» EXERCISE INSTRUCTIONS: Read through the listing below and copy each line in which the word "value" occurs.

————————

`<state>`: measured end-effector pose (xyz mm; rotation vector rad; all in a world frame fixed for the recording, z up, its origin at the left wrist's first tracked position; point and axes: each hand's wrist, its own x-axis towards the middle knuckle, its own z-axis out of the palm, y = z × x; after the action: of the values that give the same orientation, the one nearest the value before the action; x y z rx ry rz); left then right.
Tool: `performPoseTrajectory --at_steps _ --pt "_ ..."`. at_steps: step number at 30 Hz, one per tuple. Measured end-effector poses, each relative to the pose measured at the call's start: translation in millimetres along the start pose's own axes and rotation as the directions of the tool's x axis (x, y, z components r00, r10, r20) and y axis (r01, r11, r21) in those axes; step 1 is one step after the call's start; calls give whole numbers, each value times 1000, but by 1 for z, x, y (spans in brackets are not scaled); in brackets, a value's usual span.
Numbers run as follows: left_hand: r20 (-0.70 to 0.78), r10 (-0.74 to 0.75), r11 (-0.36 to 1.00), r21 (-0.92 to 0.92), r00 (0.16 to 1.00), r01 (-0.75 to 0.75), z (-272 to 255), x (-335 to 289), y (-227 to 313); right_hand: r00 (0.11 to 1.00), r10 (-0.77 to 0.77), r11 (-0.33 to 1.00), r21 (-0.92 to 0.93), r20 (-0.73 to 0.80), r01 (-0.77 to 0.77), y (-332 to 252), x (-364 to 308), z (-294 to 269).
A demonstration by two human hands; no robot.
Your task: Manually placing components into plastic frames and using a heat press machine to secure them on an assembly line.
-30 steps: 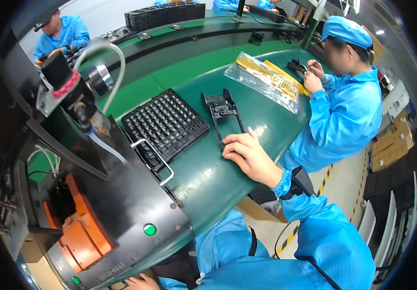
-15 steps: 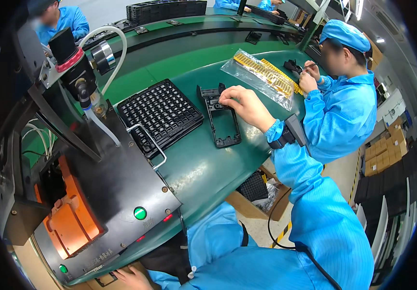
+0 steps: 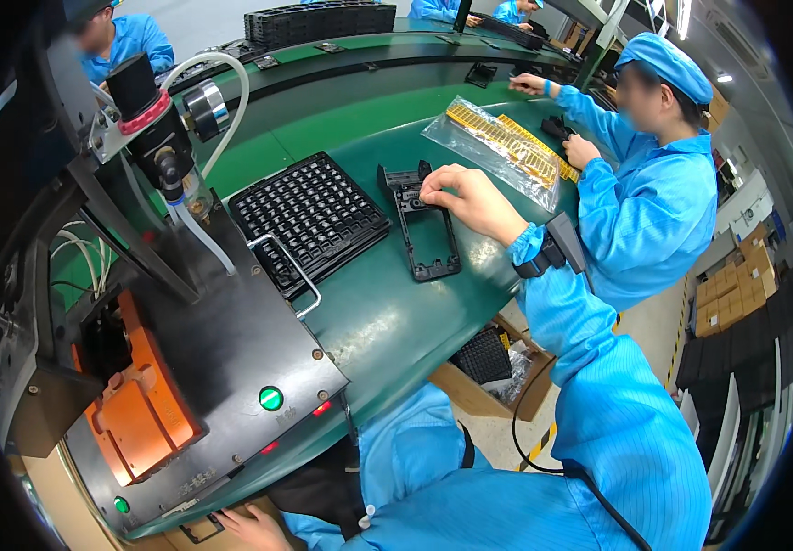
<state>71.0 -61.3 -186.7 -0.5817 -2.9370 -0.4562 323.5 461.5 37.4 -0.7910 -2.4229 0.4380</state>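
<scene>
Left of the frame's centre, a black grid tray (image 3: 309, 219) lies on the green table (image 3: 387, 312), its small cells dark so their contents cannot be told, and at upper right a clear bag (image 3: 497, 147) holds yellow strips. The black plastic frame (image 3: 424, 220) lies flat just right of the tray, and the right hand (image 3: 461, 195) rests on its upper end, fingers curled down onto it. The left hand (image 3: 249, 528) sits at the bottom edge, fingers spread against the black machine base (image 3: 222, 358), grasping nothing.

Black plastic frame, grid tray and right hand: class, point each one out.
black plastic frame (image 3: 435, 241), head view, its lower half.
grid tray (image 3: 309, 213), head view, middle of the grid.
right hand (image 3: 466, 195), head view, back of the hand.
</scene>
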Motion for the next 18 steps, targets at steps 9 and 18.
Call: performPoseTrajectory --at_steps 9,18 --pt "43 -15 1000 5 999 15 -4 2 1 998 50 998 40 44 -52 -6 3 -1" --pt "53 -24 1000 0 998 24 -13 2 9 925 301 934 125 232 -336 6 19 -8"
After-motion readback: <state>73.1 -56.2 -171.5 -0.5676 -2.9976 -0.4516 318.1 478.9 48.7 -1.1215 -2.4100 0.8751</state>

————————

» THE ANSWER:
`<state>`: measured end-effector pose (xyz mm; rotation vector rad; all in a world frame fixed for the recording, z up, its origin at the left wrist's first tracked position; point and axes: each hand's wrist, its own x-axis towards the middle knuckle, its own z-axis out of the palm, y = z × x; after the action: of the values that give the same orientation, the one nearest the value before the action; x y z rx ry rz); left then right.
Tool: `performPoseTrajectory --at_steps _ --pt "_ ..."`. at_steps: step number at 30 Hz, one per tuple. Measured end-effector poses, each relative to the pose measured at the call's start: translation in millimetres along the start pose's own axes and rotation as the directions of the tool's x axis (x, y, z components r00, r10, r20) and y axis (r01, r11, r21) in those axes; step 1 is one step after the call's start; calls give whole numbers, each value times 1000, but by 1 for z, x, y (spans in brackets are not scaled); in brackets, a value's usual span.

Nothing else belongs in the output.